Securing Australia from the perpetrators of atrocities
20 May 2022|

The war in Ukraine is exposing Australians to alleged atrocity crimes in near real-time. With this heightened awareness, there’s a timely opportunity to review Australia’s security posture towards threats posed by the people behind those crimes.

Atrocity crimes—also known as core international crimes—is the collective term used to describe war crimes, crimes against humanity, genocide and, increasingly, ethnic cleansing. United Nations affiliates are monitoring at least 12 countries where atrocity crimes are ongoing, and another six where such crimes are at high risk of occurring. Closer to home, the University of Queensland’s Asia-Pacific Centre for the Responsibility to Protect lists five locations where atrocity crimes are ongoing or at high risk of occurring in our region.

Successive Australian governments have struggled to sustain an effective threat management capability for perpetrators of atrocity crimes. This is partly driven by a poor understanding of the threat landscape resulting in poorly set objectives and inappropriate risk treatments. To help rectify this and support a new line of policy debate, I apply a border-security lens to explain the threat posed by perpetrators and offer a model for enhanced collaboration across the national security community.

Here’s the rub: perpetrators are a persistent threat, operating across the border continuum. They exploit diplomatic, migration, citizenship, trade and customs pathways. Their intents are diverse, but they exact social, economic and reputational costs for Australia.

What does it look like when these threats manifest? Unfortunately for us, examples abound. In 2022, 2GB examined a recent report from the Australian Federal Police claiming that 70 people from the Balkans in Australia are wanted for war crimes. These perpetrators illegally circumvented the character test for migration that prohibits war criminals from entering the country and seeking citizenship.

Once onshore, perpetrators use Australia as a safe haven from prosecution, compromising our ability to meet international obligations under the Rome Statute—as was the case in 2007, when it was discovered that a large cohort of war criminals from the former Yugoslavia had found safe haven here.

This creates a dilemma for the government, which may be pressured to hold perpetrators to account, or otherwise manage scandalous injustice. In 2011, for example, an Australian citizen tried to press charges against a visiting Commonwealth head of state for crimes committed in Sri Lanka.

Perhaps worse still, these criminals threaten social cohesion by engaging with victims of crimes and the broader community. This has consequences at both an individual and community level, as we saw in 2020 when hundreds of Australian Armenians travelled to Canberra calling on the government to speak out against war crimes perpetrated in the Nagorno-Karabakh conflict.

Beyond the trauma perpetrators cause, they often create transnational networks of criminal activity. In 2018, a South Sudanese general was found living in Melbourne having fraudulently claimed nearly half a million dollars in welfare payments. And in 2019, a Liberian war criminal exploited the migration program numerous times to enter Australia with millions of dollars.

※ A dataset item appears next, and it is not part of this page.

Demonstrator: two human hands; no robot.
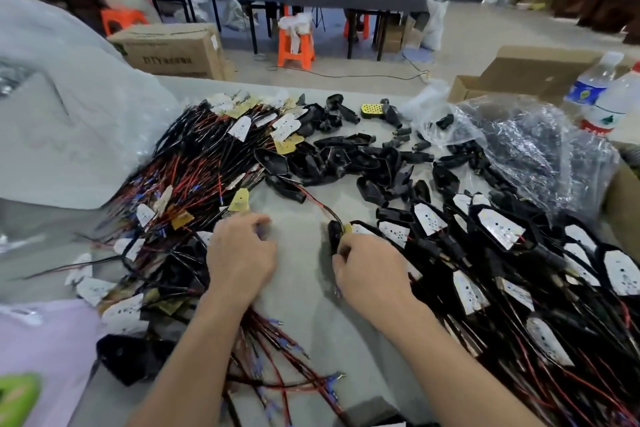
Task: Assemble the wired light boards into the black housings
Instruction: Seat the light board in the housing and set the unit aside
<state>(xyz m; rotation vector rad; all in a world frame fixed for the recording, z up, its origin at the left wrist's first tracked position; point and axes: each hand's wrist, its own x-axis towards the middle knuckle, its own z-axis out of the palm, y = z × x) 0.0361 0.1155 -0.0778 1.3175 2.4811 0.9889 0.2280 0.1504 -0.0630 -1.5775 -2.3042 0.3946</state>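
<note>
black housing (pixel 334 235), yellow light board (pixel 347 228) at its rim, is pinched at the fingertips of the right hand (pixel 370 274). the left hand (pixel 239 253) is curled palm-down nearby; its grasp cannot be told. loose housings (pixel 346 156) are heaped beyond.

The right hand (pixel 372 274) covers the lower part of the black housing (pixel 334 232) it grips, the fingers (pixel 258 220) of the left hand (pixel 240 255) are too blurred to show any hold, and the pile of fitted housings (pixel 554 270) runs off the right edge.

2 hands (pixel 242 253) (pixel 370 270), 2 bottles (pixel 592 80) (pixel 618 100), 3 stools (pixel 296 48) (pixel 119 19) (pixel 356 28)
</note>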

This criminal activity can go beyond migration and financial crime. Perpetrators may circumvent customs controls to import and export both illicit goods and licit goods used for illicit purposes—such as the perpetration of further atrocity crimes.

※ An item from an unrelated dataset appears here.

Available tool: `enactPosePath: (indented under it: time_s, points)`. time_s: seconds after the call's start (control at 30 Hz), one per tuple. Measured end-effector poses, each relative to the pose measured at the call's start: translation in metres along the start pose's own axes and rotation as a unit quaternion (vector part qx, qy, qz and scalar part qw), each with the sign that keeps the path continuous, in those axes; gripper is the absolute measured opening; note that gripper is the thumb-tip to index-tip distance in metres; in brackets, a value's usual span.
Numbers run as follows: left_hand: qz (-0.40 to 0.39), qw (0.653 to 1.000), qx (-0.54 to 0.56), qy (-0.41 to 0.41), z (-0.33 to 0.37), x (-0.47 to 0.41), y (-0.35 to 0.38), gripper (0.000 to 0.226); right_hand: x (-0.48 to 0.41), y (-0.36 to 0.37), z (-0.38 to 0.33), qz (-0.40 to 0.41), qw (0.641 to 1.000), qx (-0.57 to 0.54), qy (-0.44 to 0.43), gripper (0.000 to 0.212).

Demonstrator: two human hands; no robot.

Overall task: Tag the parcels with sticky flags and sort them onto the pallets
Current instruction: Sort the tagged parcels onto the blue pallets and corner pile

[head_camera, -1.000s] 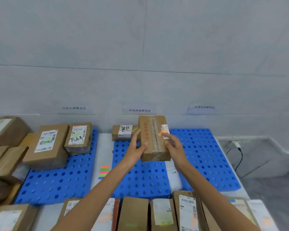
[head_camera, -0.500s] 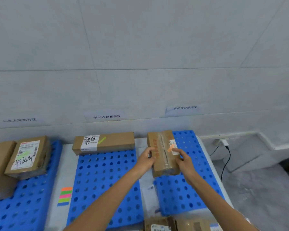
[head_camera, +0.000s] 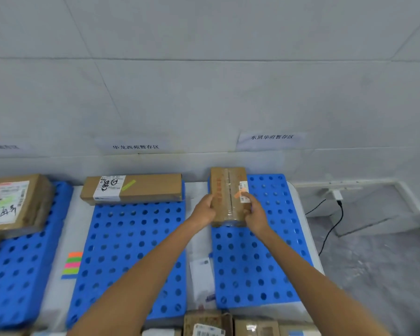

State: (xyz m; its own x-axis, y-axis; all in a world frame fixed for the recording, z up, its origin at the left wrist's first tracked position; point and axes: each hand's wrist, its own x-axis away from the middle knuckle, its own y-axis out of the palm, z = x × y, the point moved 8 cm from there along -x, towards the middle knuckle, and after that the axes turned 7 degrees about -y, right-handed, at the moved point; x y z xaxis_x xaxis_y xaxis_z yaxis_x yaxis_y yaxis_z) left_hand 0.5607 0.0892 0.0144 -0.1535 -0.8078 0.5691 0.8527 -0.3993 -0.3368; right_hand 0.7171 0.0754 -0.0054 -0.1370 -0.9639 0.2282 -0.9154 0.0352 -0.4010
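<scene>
A taped brown parcel (head_camera: 226, 187) with an orange sticky flag (head_camera: 238, 194) beside its white label sits at the far left corner of the right blue pallet (head_camera: 260, 258). My left hand (head_camera: 204, 209) grips its left side and my right hand (head_camera: 255, 212) grips its right side, thumb by the flag. The middle blue pallet (head_camera: 131, 251) carries a long brown parcel (head_camera: 141, 187) with a green flag. On the left blue pallet (head_camera: 17, 282) lies a labelled parcel (head_camera: 12, 204). A pad of coloured sticky flags (head_camera: 72, 265) lies between the left and middle pallets.
Paper signs hang on the wall behind the pallets. A white card (head_camera: 201, 275) lies between the middle and right pallets. More parcels (head_camera: 209, 323) line the near edge. A cable and plug (head_camera: 335, 197) run along the floor at right.
My view has swung right. Both hands have carried the flagged parcel from above the middle pallet over to the far left corner of the right pallet and lowered it.
</scene>
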Motion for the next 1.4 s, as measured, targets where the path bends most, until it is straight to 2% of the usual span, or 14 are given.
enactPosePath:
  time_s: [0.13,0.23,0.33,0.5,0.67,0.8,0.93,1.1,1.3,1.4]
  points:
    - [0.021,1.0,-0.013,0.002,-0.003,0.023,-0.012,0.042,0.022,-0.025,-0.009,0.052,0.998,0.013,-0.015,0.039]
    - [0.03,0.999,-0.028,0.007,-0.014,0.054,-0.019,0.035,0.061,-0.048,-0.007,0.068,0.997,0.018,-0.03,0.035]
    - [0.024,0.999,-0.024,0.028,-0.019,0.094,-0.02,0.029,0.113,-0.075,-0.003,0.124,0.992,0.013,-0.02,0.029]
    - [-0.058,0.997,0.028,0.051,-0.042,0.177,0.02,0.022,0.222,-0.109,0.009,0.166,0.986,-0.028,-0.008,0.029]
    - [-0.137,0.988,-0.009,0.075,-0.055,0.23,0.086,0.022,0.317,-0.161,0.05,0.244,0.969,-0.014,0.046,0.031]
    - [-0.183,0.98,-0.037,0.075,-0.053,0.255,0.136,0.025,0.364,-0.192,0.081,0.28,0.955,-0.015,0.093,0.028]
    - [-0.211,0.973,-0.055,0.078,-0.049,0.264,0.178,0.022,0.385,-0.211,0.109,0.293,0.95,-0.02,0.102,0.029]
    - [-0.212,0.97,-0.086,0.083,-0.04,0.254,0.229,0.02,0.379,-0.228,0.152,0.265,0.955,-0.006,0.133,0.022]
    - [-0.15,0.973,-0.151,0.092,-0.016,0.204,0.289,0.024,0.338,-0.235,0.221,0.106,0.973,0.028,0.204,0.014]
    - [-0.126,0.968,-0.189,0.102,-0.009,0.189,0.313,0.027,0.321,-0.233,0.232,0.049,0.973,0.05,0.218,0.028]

Finally, Australian organisations may be perceived as enabling or ignoring the perpetration of crimes. As ASPI reported in 2020, one factory that received Uyghur forced-labour workers listed CRRC—the Chinese state-owned rail manufacturer that was building trains for the Victorian government—among its customers.

Australian governments have historically focused on achieving justice as a core objective, setting up costly and short-lived multiagency taskforces to track down perpetrators. As a persistent presence, the Department of Home Affairs maintained a dedicated war crimes capability tasked with screening migrant and citizenship applicants.

Screening of visa and citizenship applicants ahead of the border and prior to conferral of citizenship is considered international best practice. It provides an opportunity for public officials to identify perpetrators and collect information.

Unfortunately, screening as a control for managing risk has inherent limitations. Screening only high-risk cohorts requires significant persistent dedicated technology and labour, controlling for migration and citizenship pathways only. It also fails to capture corporations, networked actors and government entities. Screening is also reliant on the intuition of processing officers to refer applicants for assessment.

The tools needed to mitigate risks and act on the growing threat already exist within Home Affairs. It has access to a war crimes screening service, a counterproliferation unit, a modern slavery unit and a federal police war crimes investigative unit.

In addition, agencies across the Foreign Affairs and Trade, Defence, and Attorney-General’s portfolios manage sanctions, export controls, prosecutions and collaboration with international partners, and provide funding to local academics and non-governmental organisations.

We need a reset in policy thinking. By focusing the discourse on the cost to Australian national security values, we can build an intentional security architecture that aligns accurately to the threat.